Tweed is a broad category. A lot of cloths fit into it, some more recognizable than others. A few characteristics define all tweeds:
- Tweed is a woolen fabric. Woolen yarns are made from carded wool, which is thick and full of un-straightened fibers. It is warm and flexible but not as smooth or uniform as worsted yarns, where the wool is combed so that all the fibers lie in one direction.
- Tweed is typically woven in a twill weave. Twill has diagonal ribs crossing the fabric, like the pattern on your blue jeans. While tweed yarns could technically be used in a plain weave (without the diagonal ribs), it is uncommon.
- Many tweed garments have an additional pattern in the weave, either herringbone or houndstooth. These give the characteristically rough look associated with tweed.
- Dyes are traditionally earth-tone and made locally, producing a wide range of color depending on where your tweed is from.
- Specific regions often have their own trademarked tweed, made with local wool and dyed a particular color. Harris Tweed from Scotland and Donegal Tweed from Ireland are probably the most well-known variants.
Uses of Tweed
Tweed Sports Jackets
The most recognizable tweed garment is the classic sport jacket. It became a common leisure garment for the upper and upper-middle class in early 20th century England, and has endured ever since.
A classic tweed jacket is a practical garment: thick wool cut for a softer shape than a suit jacket, with broad flap pockets and often extra details — ticket pockets, leather elbow patches, and so on.
It is more common for tweed jackets to have a working lapel button (and relatively broad lapels, with a fairly narrow opening between them).
This lets the jacket be closed in bad weather, a nod to its sporting and outdoor associations.
Tweed jackets have fallen into different niches throughout modern style: upper-class leisure garments in the 1920s, academic staple throughout the postwar era; hallmark of the mods (particularly in houndstooth) in the 1960s, and so on.
Today a tweed jacket is a classic piece of dress casual wear, suited to days off and particularly to outdoor events more than to work or evening social events.

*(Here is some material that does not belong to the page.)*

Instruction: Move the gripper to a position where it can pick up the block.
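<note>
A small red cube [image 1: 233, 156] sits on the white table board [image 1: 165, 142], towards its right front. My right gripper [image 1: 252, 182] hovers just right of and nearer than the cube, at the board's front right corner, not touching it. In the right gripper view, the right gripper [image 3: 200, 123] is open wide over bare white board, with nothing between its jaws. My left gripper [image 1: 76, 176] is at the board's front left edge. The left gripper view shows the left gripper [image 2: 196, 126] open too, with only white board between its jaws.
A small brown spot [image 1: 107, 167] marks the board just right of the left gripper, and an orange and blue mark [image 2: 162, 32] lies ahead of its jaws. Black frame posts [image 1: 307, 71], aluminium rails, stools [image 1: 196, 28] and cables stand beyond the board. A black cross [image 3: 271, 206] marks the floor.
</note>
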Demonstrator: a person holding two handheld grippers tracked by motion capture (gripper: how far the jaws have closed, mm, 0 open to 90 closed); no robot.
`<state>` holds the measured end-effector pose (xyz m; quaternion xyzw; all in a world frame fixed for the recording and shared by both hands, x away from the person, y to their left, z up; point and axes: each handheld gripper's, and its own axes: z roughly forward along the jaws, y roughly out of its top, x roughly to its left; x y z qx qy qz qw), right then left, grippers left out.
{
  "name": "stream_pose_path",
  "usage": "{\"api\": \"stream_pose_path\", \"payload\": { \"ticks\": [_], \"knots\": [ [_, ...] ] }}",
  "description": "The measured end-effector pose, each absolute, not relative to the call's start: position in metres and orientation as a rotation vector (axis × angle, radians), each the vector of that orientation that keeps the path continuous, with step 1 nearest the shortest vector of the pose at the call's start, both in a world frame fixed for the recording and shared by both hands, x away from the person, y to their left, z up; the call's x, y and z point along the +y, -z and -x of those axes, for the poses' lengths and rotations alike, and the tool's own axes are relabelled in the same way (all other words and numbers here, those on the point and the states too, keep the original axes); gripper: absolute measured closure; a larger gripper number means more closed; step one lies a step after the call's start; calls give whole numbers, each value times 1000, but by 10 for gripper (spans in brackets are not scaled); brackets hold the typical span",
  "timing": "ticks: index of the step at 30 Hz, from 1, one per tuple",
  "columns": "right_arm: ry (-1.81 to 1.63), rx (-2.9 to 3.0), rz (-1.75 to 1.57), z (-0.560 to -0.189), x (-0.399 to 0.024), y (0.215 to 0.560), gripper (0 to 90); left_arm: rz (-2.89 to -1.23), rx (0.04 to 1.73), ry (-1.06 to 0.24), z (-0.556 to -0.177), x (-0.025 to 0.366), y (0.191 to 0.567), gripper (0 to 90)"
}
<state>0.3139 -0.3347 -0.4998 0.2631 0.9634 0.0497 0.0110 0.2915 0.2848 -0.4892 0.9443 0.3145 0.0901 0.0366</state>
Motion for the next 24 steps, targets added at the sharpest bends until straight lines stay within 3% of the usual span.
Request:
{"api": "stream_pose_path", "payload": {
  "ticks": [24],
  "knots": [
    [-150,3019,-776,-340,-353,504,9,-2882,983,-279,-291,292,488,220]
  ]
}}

Tweed's warmth and water resistance make it a popular choice for lightweight overcoats. Sherlock Holmes wears a tweed Inverness cape (a sort of loose, sleeveless topcoat) in a variety of his fictional incarnations.
Without additional treatment tweed is only water-resistant, though it holds up well to light rain or general damp (hence its long-standing popularity in the British Isles). It appears in everything from light, waist-length styles to trenchcoats meant for all-winter wear.
The bright plaid coats that Americans think of as hunting or “lumberjack” clothing are typically made from tweed.
Good tailors and menswear manufacturers will likely have at least a few tweed options in their trouser stock.
These are less common than jackets but equally serviceable — ideal for outdoor use or just for the man who prefers to walk to work, regardless of weather.
Browns and grays are the most common. These are good business-casual trousers, and tend to be more visually interesting than khakis or worsted flannel trousers, as they have a bit more texture and often more variation in the dyes.
Daring dressers may get some mileage out of a tweed vest, either as part of a matched three-piece suit or on its own.
The traditional British country associations will be unmistakable, so be warned — this isn't a flashy new trend to try out at the latest cocktail hot-spot.
But worn with gray trousers or as a counterpart to a matched two-piece suit it adds a very distinguished touch, particularly on an older gentleman.
Tweed caps are as traditional as the jackets themselves. The traditional Irish flat cap is probably the most recognizable style, and has changed very little in the last hundred years or so.
Tweed crops up in even odder places from time to time, including the covers on some vintage guitar amps. Wherever you see it, you know it's a sturdy piece of woolen cloth and a traditional staple of menswear.